[Source records]:
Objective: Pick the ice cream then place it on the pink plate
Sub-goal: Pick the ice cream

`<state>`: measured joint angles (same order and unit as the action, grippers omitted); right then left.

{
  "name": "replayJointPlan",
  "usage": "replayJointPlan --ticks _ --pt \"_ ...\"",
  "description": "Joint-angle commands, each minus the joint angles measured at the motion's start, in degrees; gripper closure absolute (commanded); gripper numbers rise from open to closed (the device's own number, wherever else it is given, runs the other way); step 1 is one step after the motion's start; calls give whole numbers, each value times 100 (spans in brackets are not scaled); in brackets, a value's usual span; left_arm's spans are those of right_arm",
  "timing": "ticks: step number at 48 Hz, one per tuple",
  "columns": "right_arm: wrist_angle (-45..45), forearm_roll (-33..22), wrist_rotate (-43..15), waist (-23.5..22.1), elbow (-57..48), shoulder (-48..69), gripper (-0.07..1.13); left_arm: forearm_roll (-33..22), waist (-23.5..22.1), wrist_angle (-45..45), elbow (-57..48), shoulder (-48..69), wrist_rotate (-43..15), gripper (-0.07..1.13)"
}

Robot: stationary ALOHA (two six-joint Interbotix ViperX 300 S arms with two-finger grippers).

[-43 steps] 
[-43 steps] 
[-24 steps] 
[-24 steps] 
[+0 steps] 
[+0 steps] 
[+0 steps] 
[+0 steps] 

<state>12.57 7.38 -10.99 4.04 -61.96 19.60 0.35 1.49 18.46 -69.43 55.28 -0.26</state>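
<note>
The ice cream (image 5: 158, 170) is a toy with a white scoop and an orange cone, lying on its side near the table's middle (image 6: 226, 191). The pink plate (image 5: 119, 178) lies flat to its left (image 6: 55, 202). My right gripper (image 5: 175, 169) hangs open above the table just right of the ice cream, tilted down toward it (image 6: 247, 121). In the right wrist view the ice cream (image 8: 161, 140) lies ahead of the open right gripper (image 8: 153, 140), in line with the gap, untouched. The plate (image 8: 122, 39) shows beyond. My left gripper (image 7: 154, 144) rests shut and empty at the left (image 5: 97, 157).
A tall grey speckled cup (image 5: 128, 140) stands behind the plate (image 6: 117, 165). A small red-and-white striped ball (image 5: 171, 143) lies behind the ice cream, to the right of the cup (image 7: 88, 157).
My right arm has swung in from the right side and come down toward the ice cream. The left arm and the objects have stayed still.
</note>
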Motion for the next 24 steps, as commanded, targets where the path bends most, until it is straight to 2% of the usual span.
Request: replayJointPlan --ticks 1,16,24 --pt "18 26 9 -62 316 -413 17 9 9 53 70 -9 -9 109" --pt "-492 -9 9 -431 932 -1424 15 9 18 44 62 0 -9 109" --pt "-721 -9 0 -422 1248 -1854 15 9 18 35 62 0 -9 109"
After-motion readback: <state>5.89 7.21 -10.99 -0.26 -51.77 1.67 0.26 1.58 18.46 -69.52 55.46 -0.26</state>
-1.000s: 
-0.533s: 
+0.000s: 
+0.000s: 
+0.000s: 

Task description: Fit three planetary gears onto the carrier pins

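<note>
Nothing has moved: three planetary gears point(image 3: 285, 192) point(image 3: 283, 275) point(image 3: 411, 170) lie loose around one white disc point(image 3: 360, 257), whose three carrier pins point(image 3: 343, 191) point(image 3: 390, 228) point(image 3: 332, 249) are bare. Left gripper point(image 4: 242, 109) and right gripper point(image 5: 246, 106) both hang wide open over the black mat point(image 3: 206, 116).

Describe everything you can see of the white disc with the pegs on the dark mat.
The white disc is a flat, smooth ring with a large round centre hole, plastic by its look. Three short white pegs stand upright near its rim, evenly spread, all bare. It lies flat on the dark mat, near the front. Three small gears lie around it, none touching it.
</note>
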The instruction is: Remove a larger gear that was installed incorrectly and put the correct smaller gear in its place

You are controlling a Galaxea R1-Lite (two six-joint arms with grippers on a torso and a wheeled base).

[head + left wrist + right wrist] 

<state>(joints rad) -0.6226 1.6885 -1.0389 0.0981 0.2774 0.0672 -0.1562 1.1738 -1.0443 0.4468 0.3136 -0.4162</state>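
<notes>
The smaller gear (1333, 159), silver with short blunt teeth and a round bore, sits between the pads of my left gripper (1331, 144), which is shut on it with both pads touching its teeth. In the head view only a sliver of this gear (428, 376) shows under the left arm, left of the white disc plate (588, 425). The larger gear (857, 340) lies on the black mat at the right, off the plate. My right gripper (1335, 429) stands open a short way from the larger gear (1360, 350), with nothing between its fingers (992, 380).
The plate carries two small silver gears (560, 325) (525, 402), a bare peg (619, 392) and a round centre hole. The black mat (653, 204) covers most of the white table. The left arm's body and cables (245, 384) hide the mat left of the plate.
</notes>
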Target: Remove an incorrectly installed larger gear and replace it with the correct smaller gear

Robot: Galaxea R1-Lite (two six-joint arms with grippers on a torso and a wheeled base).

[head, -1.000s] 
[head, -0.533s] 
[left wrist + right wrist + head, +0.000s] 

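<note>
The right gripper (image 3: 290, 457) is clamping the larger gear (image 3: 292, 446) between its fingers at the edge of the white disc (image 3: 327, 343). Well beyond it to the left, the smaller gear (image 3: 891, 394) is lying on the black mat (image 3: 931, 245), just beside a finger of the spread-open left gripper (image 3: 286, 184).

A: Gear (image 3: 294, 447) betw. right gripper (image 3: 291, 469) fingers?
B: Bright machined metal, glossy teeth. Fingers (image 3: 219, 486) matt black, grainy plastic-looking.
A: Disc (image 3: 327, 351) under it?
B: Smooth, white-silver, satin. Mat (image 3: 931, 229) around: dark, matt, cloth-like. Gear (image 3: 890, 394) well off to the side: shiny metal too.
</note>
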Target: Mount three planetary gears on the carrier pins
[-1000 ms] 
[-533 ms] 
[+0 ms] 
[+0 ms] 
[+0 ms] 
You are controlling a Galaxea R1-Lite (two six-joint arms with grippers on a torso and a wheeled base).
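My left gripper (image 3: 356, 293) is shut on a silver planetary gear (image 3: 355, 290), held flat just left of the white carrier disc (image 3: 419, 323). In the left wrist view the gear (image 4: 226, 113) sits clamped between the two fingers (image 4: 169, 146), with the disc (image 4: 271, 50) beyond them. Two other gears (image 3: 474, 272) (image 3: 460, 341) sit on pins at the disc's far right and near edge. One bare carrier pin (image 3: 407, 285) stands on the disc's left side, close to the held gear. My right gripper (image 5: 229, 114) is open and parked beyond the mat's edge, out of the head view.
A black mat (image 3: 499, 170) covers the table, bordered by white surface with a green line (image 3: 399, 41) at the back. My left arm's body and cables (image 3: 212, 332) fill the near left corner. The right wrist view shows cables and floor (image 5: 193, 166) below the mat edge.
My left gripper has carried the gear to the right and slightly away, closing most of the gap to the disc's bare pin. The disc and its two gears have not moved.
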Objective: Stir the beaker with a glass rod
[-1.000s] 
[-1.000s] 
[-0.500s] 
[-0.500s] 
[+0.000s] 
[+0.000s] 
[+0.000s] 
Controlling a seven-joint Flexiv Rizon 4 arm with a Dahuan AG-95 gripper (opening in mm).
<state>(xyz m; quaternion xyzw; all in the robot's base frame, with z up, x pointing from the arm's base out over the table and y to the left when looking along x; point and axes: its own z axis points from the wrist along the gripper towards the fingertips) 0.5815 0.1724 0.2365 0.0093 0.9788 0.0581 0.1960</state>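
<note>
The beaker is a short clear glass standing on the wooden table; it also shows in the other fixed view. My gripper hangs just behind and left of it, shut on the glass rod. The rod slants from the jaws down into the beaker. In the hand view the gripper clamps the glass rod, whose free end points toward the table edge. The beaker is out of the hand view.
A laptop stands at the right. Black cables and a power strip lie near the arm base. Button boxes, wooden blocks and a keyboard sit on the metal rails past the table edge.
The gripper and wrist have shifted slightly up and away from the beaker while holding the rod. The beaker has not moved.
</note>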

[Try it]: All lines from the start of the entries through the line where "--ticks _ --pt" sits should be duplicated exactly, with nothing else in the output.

[Output below]:
Objective: Pick the ice cream then place it on the pink plate
Sub-goal: Pick the ice cream

`<state>`: measured joint angles (same order and unit as the action, grippers omitted); right then left.

{
  "name": "replayJointPlan",
  "usage": "replayJointPlan --ticks _ --pt \"_ ...\"",

The exercise contains no remaining tasks.